There are three levels of NVIDIA drivers:

*   _NVIDIA_ GPU drivers.
*   _CUDA_ libraries and tools.
*   _cuDNN_ libraries.

## Summary

*   Drivers:
    *   If not installing CUDA you can use the `nvidia` proprietary
        drivers from the
	
	[Graphics Drivers](https://launchpad.net/~graphics-drivers/+archive/ubuntu/ppa)

        PPA. Or maybe just use the drivers from the CUDA repository
        anyhow. as they tend to be more stable.
    *   If installing CUDA the NVIDIA online repository has matching
        versions of the `nvidia` proprietary drivers, even if they are
        updated less often than the PPA ones, and they should be used.
*   Install the latest 2-4 versions of the `libcuda` libraries from the
    NVIDIA online repository, after installing the `.deb` that points to
    it.
*   Install the latest `libcuDNN` libraries from the cuDNN repository,
    but it must match the version(s) of the CUDA library.

The repositories for drivers+CUDA and for cuDNN are:

-   `http://developer.download.nvidia.com/compute/cuda/repos/ubuntu1804/x86_64`
-   `http://developer.download.nvidia.com/compute/machine-learning/repos/ubuntu1804/x86_64`

## nVidia GPU drivers (by themselves)

### Description

Linux graphics drivers come in some related parts:

*   Kernel driver, which has a KMS layer and a device specific layer.
*   X11 driver.
*   OpenGL libraries, which usually are the MesaGL libraries.

There are two driver collections for NVIDIA cards in Linux:

*   The `nouveau` one uses standard KMS, a matching X11 driver,
    and the standard MesaGL libraries under
    `/usr/lib/x86_64-linux-gnu/mesa/`.
*   The `nvidia` libraries don't quite use KMS, a matching driver, and
    have their own OpenGL drivers under `/usr/lib/nvidia-`_390_`/`.

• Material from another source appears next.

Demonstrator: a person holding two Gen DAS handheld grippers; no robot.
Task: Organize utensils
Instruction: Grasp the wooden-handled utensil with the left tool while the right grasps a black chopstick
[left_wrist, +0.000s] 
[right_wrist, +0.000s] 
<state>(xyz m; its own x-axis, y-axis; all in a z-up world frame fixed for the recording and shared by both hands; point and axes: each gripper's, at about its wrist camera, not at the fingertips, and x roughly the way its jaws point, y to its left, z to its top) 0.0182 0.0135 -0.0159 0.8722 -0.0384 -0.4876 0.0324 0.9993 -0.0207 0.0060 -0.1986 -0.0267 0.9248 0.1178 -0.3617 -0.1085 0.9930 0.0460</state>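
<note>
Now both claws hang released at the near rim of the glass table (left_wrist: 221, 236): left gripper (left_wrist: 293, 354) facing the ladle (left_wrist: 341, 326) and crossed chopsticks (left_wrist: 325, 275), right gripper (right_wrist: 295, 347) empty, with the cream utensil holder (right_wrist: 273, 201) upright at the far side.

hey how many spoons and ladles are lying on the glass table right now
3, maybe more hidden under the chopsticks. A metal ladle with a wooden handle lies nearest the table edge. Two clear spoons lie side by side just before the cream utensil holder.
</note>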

We are interested only in the `nvidia` drivers because only those
support CUDA.

### Installation

*   The drivers in the ULTS archives are too old, ad-hoc installation
    causes a lot of issues, so we use the _Graphics Drivers_ PPA (the
    stable one, not the beta one)
    <https://launchpad.net/~graphics-drivers/+archive/ubuntu/ppa> or use
    the driver packages in the online NVIDIA CUDA repository if CUDA is
    installed.
*   The kernel driver and the user level versions must match
    **exactly**, that is both major and minor version. This implies
    reboots on upgrades. See below how to "pin" packages to prevent
    upgrades.

## NVIDIA GPU drivers together with other drivers

### Description

Many systems have both a minimal GPU, usually built into the CPU or the
motherboard, plus one or more NVIDIA GPUs for intensive calculation.

That is a situation that often requires a custom two-head `xorg.conf` or
installing two different GPU drivers for the kernel and the X server.

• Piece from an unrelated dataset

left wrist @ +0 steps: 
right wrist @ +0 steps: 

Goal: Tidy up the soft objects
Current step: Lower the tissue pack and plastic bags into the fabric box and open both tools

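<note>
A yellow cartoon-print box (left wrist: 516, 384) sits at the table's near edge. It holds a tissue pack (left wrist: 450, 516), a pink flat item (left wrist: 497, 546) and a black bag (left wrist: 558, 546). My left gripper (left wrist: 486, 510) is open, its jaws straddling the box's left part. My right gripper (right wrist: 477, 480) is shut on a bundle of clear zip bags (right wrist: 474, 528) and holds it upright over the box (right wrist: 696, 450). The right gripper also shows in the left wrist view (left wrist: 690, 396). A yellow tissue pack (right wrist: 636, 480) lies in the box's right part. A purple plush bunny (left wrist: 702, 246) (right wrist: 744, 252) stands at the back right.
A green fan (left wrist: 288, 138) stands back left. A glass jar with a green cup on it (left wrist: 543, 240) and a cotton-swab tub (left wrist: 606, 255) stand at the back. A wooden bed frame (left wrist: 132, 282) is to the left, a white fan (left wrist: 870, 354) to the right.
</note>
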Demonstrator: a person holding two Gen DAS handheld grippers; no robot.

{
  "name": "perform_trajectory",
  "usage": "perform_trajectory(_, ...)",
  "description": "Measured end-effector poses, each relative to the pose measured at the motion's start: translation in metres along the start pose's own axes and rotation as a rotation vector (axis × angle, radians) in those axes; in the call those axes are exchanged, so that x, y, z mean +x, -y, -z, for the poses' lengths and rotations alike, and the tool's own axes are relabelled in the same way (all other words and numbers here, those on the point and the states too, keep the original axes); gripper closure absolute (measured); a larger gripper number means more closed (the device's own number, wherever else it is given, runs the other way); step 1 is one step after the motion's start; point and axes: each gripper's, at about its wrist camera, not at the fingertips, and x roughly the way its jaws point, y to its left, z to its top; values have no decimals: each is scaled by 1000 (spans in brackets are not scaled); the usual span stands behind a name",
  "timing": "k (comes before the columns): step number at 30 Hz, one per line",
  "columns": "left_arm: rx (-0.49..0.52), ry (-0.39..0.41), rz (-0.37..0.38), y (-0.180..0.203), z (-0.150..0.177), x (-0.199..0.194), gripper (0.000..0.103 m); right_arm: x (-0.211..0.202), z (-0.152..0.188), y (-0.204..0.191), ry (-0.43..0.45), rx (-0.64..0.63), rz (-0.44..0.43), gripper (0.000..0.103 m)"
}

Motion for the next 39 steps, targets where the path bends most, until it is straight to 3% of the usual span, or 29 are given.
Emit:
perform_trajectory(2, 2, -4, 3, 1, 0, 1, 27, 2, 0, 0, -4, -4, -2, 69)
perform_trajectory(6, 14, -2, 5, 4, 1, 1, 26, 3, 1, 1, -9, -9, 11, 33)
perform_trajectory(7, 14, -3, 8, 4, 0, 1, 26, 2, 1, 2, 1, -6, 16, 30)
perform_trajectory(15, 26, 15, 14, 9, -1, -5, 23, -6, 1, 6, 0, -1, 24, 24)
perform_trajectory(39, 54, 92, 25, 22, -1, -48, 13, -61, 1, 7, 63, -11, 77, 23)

Some easy ways to deal with that are:

*   Use the BIOS to disable the built-in GPU
*   Remove the non-NVIDIA GPU if it is a card
*   Blacklist the non-NVIDIA driver module.
*   Configure `xorg.conf` to ignore the non-NVIDIA card.

But if the X server uses the NVIDIA GPUs it makes uses of a part of its
memory and this can reduce the batch size for training machine learning
systems, and this can significantly (according to local informants)
increase learning times.

So the optimal configuration usually is to leave both GPUs enabled and
only use the non-NVIDIA one for the X server, thus leaving the NVIDIA
card entirely available to CUDA.

The problem with that is that the NVIDIA driver is "invasive" and its
packaging tries to override other GPU drivers, and in particular the
NVIDIA driver requires a custom version of the OpenGL libraries.

### Installation

Resolving the conflicts mentioned above is possible:

1.  Ensure the other driver needed is installed (usually already
    installed as part of the `xorg-server-` packages).
1.  Ensure that the NVIDIA proprietary driver is installed as
    per the previous section.
1.  Ensure that these packages are not installed:
    *   `bumblebee`
    *   `bbswitch-dkms`
    *   `nvidia-prime`
1.  In `/etc/default/grub` add to `GRUB_CMDLINE_LINUX` the option
    `nogpumanager` and run `update-grub2`.
1.  Ensure that different parts of the NVIDIA libraries have different
    priorities than the Xorg/Mesa libraries. The assumption here is that
    no OpenGL applications will run on the NVIDIA cards:
    1.  Ensure the NVIDIA driver is configured running:

            update-alternatives --set i386-linux-gnu_gl_conf \
              /usr/lib/nvidia-NNN/alt_ld.so.conf
            update-alternatives --set x86_64-linux-gnu_gl_conf \
              /usr/lib/nvidia-NNN/ld.so.conf
    2.  To prioritize MesaGL for X windows applications add to
        `/etc/ld.so.conf` as the first two lines these:

            /usr/lib/x86_64-linux-gnu/mesa
            /usr/lib/x86_64-linux-gnu/mesa-egl
        and then run `ldconfig`.
1.  Ensure that the X server uses the Xorg/Mesa version of `glx`
    module by having in `/etc/X11/xorg.conf` in the `Files` section
    these lines (comments may be omitted):

          ModulePath            "/usr/lib/xorg/modules"
1.  Ensure that in `/etc/X11/xorg.conf`:
    * In the `ServerFlags` section the option `AutoAddGPUs` is `false`.
    * In the active `Layout` section refers to a `Screen` sections that
      refers to a `Device` section only for the `nvidia` driver.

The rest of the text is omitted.